The New England Journal of Public Policy, in its twentieth year, welcomes contributions from
scholars, policymakers, advocates, and professionals in a multitude of fields. Some share the
results of their research in a wide range of subjects; others recount firsthand experiences.
All furnish enlightening and provocative analyses of significant policy issues that affect
entire populations. Further, the journal surveys the relationship of values and culture and
examines the symbiosis between the two in the light of public policy.
One issue each year explores a single topic; for example, "AIDS" (Vol. 4, No. 1, 1988, 525
pages); "Homelessness: New England and Beyond" (Vol. 8, No. 1, 1992, 811 pages); "Whither
Education Reform?" (Vol. 13, No. 1, 1997, 208 pages). The other embraces a variety of topics,
among them articles that consider policy from a geographic and demographic perspective.
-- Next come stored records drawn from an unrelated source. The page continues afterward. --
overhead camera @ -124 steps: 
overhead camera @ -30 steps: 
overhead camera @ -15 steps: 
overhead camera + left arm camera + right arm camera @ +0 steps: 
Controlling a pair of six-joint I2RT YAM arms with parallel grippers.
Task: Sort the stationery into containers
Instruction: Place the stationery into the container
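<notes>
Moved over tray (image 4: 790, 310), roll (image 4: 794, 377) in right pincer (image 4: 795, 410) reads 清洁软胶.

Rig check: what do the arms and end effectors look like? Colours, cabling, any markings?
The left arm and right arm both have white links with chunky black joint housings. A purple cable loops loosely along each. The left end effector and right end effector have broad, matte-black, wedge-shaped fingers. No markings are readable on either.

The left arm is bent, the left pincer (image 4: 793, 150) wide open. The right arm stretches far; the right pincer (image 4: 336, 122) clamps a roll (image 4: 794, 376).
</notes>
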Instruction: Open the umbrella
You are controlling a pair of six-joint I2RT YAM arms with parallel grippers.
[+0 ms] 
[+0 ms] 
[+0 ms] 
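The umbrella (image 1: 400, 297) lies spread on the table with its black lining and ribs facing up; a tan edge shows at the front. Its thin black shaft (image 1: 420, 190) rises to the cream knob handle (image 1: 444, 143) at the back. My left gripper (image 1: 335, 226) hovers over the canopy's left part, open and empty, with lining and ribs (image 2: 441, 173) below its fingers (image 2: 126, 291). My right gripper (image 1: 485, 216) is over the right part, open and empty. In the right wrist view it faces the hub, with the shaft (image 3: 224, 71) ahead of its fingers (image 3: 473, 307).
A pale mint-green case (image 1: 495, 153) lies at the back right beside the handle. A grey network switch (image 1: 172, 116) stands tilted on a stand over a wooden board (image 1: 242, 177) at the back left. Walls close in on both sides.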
Padraig O'Malley, editor of the journal and a senior fellow at the McCormack Graduate School,
introduces each publication in his Editor's Note. In the following citation from the special
issue "Workforce Development," O'Malley expresses the significance of maintaining an accessible
and open forum for debate on the profound policy issues that determine the present and future
states of the region and the global community: "Our task is to find ways to encourage the
creative while minimizing its destructive impact, all the time aware that we fail as a society,
as a nation of societies, if we lose sight of the fact that the maximization of human worth is
the sine qua non of existence."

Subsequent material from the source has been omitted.